-- TASK TO COMPLETE --
Search the records below for the word "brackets". Pull out each line that has it.

Data excerpts:
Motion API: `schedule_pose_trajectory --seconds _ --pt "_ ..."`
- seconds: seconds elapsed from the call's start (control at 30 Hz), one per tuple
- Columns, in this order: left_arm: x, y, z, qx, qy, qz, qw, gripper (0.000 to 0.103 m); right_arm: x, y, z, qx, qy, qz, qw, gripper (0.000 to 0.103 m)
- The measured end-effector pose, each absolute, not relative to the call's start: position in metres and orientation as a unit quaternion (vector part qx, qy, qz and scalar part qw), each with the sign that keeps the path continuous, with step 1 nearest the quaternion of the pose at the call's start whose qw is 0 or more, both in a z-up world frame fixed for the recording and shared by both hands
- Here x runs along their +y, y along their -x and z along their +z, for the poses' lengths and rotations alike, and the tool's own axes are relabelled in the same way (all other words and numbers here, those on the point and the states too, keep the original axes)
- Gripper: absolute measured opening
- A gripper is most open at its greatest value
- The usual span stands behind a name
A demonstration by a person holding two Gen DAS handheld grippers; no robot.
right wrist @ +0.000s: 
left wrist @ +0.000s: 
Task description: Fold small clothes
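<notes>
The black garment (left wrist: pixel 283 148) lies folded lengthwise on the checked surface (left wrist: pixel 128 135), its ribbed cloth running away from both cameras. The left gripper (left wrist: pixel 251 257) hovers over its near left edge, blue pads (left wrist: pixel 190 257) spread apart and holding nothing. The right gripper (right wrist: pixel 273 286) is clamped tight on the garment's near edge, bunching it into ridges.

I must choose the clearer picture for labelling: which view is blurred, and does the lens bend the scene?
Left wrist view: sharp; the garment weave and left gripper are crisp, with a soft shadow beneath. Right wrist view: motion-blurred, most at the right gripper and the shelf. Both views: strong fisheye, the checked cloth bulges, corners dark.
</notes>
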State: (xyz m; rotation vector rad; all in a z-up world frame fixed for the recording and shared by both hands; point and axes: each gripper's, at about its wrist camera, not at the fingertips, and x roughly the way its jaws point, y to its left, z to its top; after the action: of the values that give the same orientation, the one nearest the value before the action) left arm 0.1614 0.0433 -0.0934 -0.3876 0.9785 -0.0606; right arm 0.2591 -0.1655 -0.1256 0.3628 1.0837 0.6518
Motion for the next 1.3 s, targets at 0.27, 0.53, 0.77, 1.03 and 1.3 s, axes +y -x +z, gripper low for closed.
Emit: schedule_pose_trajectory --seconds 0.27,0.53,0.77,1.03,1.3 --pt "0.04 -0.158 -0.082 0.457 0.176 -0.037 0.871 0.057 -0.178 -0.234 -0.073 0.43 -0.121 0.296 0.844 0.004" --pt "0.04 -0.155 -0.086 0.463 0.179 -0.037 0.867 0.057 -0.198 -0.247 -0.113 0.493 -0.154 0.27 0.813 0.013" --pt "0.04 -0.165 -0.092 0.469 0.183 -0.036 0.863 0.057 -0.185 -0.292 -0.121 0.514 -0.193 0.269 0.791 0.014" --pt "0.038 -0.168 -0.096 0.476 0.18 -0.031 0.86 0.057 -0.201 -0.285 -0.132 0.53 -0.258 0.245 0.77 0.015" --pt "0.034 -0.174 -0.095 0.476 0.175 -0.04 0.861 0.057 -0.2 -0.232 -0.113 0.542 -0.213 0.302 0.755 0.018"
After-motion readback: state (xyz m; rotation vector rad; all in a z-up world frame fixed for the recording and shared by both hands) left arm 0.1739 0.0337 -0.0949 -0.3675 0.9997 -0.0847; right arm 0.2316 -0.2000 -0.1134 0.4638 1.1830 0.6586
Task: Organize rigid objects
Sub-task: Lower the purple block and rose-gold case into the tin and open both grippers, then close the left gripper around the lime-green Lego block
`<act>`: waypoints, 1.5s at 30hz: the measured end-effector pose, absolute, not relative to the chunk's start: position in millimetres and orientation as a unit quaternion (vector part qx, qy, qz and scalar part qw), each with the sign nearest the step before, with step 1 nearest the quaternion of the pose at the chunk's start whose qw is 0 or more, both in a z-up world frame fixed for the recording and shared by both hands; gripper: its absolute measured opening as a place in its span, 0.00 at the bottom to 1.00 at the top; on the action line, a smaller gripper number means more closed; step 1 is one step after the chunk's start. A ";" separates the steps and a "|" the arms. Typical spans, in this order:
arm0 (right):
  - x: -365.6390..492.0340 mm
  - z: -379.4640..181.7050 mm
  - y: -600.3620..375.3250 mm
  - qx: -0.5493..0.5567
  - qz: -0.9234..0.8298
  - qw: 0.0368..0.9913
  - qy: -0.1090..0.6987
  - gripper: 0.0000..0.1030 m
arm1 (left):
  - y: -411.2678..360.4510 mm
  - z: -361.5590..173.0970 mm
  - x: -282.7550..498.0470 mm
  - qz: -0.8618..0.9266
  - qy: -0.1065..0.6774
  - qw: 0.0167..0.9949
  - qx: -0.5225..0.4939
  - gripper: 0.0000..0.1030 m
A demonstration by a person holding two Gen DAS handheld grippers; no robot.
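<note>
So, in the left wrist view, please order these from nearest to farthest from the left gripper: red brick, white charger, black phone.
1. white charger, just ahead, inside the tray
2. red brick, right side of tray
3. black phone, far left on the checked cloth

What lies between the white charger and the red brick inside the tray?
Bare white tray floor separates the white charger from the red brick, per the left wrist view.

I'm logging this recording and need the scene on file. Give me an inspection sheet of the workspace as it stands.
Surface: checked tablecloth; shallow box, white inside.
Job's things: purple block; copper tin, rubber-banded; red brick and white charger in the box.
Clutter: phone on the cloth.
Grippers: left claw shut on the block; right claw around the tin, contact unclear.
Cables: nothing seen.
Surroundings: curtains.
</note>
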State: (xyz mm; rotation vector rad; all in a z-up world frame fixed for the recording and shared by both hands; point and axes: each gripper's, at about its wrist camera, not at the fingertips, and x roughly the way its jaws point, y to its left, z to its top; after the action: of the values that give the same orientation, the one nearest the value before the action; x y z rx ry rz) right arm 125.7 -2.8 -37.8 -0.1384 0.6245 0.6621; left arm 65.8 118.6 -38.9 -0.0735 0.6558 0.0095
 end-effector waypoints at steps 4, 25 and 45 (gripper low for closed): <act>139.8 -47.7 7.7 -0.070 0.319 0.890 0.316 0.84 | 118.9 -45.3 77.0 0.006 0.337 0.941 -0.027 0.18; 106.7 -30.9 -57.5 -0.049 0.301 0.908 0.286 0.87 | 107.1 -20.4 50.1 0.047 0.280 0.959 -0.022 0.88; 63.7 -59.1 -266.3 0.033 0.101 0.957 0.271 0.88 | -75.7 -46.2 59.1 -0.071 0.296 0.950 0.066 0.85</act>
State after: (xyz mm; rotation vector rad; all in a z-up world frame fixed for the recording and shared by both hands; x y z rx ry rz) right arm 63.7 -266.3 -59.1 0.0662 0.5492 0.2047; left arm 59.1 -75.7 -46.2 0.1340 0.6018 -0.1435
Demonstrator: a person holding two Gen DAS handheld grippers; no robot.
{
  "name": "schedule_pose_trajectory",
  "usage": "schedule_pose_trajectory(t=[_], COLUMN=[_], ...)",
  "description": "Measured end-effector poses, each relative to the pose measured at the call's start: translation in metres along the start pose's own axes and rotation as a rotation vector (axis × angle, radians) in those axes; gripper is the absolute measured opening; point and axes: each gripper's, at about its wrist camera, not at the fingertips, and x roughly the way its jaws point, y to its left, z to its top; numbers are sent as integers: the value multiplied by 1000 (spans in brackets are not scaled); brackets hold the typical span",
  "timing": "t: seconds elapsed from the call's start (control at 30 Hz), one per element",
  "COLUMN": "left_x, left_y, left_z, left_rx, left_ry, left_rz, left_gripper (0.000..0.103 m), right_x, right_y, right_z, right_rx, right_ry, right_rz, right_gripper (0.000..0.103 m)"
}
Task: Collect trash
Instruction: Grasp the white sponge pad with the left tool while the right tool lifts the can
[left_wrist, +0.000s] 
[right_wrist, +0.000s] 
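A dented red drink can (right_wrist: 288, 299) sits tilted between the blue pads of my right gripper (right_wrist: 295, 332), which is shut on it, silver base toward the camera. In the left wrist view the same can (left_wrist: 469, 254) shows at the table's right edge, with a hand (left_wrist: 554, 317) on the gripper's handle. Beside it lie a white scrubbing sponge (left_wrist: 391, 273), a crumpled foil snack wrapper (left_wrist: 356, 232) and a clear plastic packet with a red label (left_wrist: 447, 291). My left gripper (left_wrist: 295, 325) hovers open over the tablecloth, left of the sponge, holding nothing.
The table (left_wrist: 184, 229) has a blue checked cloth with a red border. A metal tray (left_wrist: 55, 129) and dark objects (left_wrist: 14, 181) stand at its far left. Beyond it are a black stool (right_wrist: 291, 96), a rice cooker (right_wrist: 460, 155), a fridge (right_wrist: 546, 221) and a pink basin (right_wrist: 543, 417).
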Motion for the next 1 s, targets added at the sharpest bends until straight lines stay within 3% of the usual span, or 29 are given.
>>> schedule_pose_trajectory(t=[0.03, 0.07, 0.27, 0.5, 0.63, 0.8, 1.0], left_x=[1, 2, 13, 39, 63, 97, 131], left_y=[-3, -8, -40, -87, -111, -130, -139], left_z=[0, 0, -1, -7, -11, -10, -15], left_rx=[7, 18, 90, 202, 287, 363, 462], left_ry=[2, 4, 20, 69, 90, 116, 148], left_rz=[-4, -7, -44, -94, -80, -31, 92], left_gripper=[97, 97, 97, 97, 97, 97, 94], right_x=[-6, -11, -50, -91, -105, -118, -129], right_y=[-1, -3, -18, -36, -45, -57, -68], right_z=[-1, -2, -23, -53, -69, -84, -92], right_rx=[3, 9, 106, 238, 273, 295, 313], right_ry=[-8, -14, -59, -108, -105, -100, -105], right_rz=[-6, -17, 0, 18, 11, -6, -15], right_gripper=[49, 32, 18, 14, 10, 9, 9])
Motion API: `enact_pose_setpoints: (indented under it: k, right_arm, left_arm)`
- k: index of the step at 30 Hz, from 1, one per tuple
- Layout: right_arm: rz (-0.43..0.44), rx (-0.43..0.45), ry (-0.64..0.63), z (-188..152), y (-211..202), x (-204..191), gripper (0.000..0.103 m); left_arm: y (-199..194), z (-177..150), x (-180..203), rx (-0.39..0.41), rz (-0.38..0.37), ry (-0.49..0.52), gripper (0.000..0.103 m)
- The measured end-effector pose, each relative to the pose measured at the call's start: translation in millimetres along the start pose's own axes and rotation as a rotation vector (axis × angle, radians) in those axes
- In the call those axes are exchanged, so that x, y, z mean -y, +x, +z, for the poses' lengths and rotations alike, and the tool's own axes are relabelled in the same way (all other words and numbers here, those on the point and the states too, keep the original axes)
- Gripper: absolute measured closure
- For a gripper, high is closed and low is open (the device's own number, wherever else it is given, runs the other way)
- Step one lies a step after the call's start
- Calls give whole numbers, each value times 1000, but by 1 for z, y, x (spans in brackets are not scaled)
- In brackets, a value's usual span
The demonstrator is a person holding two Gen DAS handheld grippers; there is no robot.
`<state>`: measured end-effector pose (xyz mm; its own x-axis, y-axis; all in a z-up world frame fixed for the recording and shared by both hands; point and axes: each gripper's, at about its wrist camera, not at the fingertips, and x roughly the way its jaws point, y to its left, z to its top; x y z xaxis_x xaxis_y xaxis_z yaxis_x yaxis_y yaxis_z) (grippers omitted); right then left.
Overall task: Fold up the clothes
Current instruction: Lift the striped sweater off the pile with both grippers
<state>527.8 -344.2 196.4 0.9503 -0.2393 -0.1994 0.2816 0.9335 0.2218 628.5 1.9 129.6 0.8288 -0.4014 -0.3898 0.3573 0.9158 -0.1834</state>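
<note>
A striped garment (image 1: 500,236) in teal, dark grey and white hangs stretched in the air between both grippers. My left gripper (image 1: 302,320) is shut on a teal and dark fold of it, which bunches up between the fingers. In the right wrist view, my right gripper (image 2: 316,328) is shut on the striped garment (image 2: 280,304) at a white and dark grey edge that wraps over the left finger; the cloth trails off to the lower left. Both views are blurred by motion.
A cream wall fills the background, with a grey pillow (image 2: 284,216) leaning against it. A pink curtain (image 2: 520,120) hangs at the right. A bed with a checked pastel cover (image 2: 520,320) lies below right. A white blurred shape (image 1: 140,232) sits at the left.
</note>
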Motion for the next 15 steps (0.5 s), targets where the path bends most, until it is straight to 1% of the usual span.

-- WRITTEN ANSWER --
  "description": "Measured end-effector poses, each relative to the pose measured at the call's start: translation in metres along the start pose's own axes and rotation as a rotation vector (axis × angle, radians) in those axes; gripper is the absolute measured opening; point and axes: each gripper's, at about its wrist camera, not at the fingertips, and x roughly the way its jaws point, y to its left, z to its top; numbers are sent as integers: the value multiplied by 1000 (spans in brackets are not scaled); brackets hold the typical span",
- Calls give whole numbers, each value times 1000, but by 1 for z, y, x (spans in brackets are not scaled)
- In brackets, a value's usual span

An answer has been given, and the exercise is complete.